**BRIEF:**
The answer must consist of every line from the entries below that contains the word "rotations".

Items listed in a dataset:
##############################

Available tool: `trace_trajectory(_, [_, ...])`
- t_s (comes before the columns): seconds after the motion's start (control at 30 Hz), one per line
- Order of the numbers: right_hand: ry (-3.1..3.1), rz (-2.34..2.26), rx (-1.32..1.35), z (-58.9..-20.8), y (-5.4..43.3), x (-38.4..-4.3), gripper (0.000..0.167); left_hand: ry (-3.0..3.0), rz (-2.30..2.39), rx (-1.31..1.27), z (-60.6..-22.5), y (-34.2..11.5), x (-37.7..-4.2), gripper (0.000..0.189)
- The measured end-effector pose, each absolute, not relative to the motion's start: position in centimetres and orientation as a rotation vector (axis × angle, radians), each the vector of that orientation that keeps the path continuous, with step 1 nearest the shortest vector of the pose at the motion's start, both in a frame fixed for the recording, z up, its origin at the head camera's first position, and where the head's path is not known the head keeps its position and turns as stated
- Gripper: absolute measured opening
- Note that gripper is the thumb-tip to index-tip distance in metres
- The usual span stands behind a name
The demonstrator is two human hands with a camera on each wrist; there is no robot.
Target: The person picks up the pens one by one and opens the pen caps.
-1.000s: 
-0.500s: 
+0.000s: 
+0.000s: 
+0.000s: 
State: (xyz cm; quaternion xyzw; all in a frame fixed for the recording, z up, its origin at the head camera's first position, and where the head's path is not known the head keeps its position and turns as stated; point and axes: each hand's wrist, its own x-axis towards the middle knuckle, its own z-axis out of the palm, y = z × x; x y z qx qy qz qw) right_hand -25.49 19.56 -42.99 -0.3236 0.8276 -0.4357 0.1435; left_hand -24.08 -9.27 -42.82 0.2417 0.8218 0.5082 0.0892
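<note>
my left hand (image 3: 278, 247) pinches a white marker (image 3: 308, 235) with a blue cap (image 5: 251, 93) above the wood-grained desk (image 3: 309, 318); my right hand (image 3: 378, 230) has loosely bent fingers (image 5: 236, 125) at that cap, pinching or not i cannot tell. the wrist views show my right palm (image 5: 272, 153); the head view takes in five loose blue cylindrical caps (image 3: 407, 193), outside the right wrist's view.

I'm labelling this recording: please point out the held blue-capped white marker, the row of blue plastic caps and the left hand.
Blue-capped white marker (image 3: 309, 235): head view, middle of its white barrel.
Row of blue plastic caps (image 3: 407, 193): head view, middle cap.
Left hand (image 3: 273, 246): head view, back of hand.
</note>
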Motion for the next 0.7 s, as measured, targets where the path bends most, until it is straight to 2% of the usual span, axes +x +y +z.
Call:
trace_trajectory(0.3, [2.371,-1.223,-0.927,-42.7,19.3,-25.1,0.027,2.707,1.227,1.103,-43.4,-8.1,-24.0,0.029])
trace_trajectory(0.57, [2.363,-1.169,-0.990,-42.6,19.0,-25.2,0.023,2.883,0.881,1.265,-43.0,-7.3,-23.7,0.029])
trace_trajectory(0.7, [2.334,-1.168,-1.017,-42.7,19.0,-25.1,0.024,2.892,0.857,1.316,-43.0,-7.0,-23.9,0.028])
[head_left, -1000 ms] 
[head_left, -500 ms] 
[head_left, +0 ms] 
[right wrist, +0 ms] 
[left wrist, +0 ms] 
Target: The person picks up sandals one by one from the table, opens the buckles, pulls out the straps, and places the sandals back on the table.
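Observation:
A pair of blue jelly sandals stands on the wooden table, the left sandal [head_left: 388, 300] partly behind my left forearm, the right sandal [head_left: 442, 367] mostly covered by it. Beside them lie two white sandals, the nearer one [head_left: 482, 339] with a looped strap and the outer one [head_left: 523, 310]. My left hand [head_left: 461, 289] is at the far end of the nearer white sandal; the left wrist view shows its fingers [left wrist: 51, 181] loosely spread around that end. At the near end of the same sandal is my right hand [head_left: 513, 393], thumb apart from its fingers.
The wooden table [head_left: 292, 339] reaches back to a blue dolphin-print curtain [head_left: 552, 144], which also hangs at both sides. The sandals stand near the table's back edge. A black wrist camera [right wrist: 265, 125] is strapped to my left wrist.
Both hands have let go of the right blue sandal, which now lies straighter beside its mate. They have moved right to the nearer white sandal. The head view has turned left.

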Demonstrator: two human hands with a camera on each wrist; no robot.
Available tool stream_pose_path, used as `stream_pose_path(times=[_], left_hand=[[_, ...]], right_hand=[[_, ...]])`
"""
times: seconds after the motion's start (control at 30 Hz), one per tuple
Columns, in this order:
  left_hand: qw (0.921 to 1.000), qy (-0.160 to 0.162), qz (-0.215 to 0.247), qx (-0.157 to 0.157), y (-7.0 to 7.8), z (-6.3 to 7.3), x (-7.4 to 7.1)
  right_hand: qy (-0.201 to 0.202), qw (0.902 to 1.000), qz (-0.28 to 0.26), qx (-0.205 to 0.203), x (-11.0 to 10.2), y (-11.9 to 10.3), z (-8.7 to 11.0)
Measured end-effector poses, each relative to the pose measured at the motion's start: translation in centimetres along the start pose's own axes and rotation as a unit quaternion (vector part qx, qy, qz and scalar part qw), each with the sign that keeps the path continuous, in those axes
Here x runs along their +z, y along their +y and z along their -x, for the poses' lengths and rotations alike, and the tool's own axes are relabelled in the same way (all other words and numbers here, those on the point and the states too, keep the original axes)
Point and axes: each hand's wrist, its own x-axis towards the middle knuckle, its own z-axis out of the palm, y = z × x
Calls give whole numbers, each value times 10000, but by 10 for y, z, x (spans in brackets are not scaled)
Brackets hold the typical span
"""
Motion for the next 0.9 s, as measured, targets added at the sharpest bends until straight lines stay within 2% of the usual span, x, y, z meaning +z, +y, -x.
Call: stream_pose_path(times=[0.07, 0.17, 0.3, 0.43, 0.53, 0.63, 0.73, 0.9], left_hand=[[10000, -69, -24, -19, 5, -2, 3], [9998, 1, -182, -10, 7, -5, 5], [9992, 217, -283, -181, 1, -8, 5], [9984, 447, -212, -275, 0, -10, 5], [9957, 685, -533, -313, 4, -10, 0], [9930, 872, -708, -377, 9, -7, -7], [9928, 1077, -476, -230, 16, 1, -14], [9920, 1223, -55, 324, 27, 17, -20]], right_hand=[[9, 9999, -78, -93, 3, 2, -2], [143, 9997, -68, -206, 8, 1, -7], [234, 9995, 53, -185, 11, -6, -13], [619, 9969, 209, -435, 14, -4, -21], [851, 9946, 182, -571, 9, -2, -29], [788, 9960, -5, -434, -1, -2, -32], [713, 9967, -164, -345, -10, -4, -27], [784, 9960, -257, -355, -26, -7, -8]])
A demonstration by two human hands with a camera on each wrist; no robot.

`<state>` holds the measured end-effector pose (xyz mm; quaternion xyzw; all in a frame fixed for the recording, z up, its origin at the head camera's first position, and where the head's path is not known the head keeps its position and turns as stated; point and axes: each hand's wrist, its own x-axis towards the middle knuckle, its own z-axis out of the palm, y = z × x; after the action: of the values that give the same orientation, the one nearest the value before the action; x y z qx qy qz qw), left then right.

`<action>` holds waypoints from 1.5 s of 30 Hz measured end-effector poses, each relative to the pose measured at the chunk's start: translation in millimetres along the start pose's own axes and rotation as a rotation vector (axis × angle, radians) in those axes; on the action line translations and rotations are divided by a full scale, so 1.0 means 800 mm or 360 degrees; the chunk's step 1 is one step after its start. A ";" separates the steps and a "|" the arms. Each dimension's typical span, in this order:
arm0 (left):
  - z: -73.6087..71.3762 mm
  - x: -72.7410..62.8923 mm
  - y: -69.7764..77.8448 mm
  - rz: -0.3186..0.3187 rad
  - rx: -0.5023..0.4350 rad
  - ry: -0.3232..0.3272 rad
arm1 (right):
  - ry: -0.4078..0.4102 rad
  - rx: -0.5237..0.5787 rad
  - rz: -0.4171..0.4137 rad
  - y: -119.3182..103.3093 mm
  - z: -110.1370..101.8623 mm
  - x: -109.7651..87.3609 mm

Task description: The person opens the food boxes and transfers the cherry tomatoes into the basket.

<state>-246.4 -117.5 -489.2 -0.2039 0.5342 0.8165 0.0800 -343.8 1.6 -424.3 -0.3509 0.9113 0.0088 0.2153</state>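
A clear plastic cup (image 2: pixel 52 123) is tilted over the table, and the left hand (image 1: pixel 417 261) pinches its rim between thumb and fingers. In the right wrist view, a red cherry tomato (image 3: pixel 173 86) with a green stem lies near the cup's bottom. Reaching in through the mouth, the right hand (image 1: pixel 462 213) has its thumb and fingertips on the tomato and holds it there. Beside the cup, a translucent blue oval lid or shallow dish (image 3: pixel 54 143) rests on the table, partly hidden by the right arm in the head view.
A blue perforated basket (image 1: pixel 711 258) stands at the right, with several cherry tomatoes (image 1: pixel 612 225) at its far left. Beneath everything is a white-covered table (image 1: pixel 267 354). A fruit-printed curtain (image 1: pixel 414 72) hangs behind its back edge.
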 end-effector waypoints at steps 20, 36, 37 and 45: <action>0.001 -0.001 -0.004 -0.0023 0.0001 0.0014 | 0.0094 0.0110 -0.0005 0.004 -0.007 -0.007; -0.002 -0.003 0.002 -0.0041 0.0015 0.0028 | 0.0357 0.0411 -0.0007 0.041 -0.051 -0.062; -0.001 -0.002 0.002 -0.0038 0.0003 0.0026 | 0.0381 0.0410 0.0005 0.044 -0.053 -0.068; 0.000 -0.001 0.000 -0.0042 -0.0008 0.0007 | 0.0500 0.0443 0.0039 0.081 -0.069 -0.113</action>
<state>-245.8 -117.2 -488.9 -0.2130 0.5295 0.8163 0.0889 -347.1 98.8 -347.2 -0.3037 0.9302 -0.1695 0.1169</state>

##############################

**RESULT OF THE TASK:**
Here x runs along their +z, y along their +y and z along their -x, for the poses' lengths and rotations alike, and the tool's own axes are relabelled in the same way (all other words and numbers here, those on the point and the states too, keep the original axes)
`<action>` holds waypoints from 1.5 s of 30 Hz measured end-effector poses, each relative to the pose measured at the chunk's start: translation in millimetres along the start pose's own axes and rotation as a rotation vector (axis × angle, radians) in those axes; on the action line translations and rotations are divided by a full scale, so 1.0 means 800 mm or 360 degrees; the chunk's step 1 is one step after its start. A ";" separates the steps and a "|" the arms. Each dimension's typical span, in this order:

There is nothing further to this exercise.